* _WORK INSTRUCTION_: Using the material below, print a verbatim copy of every line from the one containing "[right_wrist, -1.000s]" through the one containing "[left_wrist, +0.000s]", inclusive, and omit the pictures.

* _DATA BELOW_:
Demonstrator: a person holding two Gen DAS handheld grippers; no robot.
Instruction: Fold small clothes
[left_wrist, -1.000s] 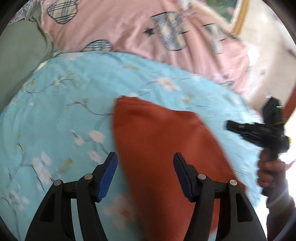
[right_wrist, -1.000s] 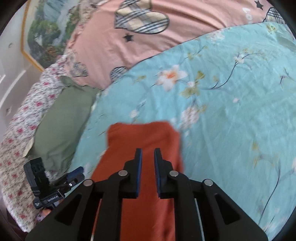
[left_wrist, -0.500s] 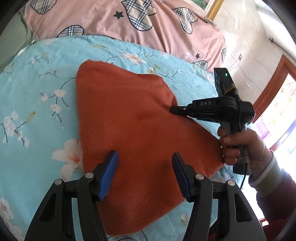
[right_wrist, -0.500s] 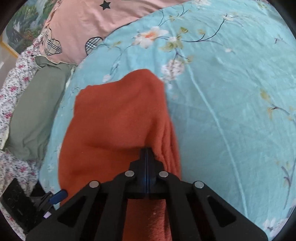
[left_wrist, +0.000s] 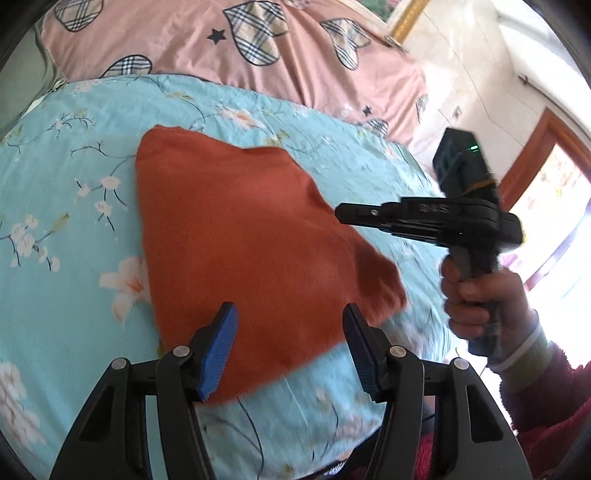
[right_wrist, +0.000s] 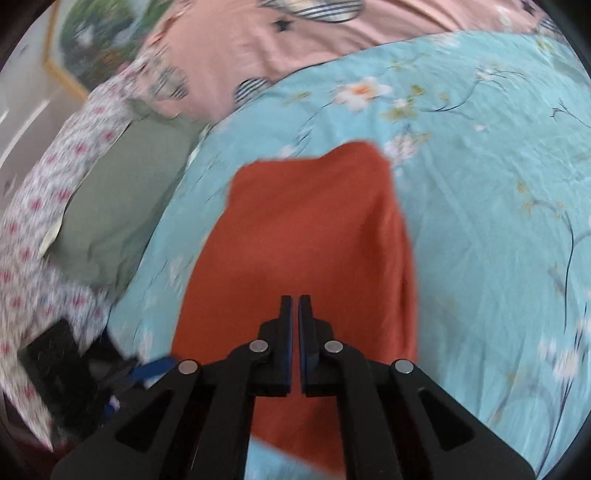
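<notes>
Orange garment (left_wrist: 251, 243): flat on floral sheet (left_wrist: 66, 206), long axis running away toward pink quilt (left_wrist: 258, 48). Left gripper (left_wrist: 288, 332): fingers wide apart above near hem. Right gripper (right_wrist: 294, 314): apparently raised, fingers nearly together, holding nothing.

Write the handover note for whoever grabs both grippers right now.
Left gripper: open, hovering over the near edge of the orange cloth, holding nothing.
Right gripper: nearly shut, a thin gap between the pads, above the cloth and gripping nothing; in the left wrist view it is off the cloth's right edge.
Cloth: lies on the blue floral sheet, already folded into a compact shape with a doubled right edge.
Left: judge whether another fold is needed, otherwise smooth it; whether more clothes wait cannot be told.
</notes>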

* _ANSWER SECTION_:
[right_wrist, -1.000s] 
[left_wrist, -0.500s] 
[right_wrist, -0.500s] 
[left_wrist, +0.000s] 

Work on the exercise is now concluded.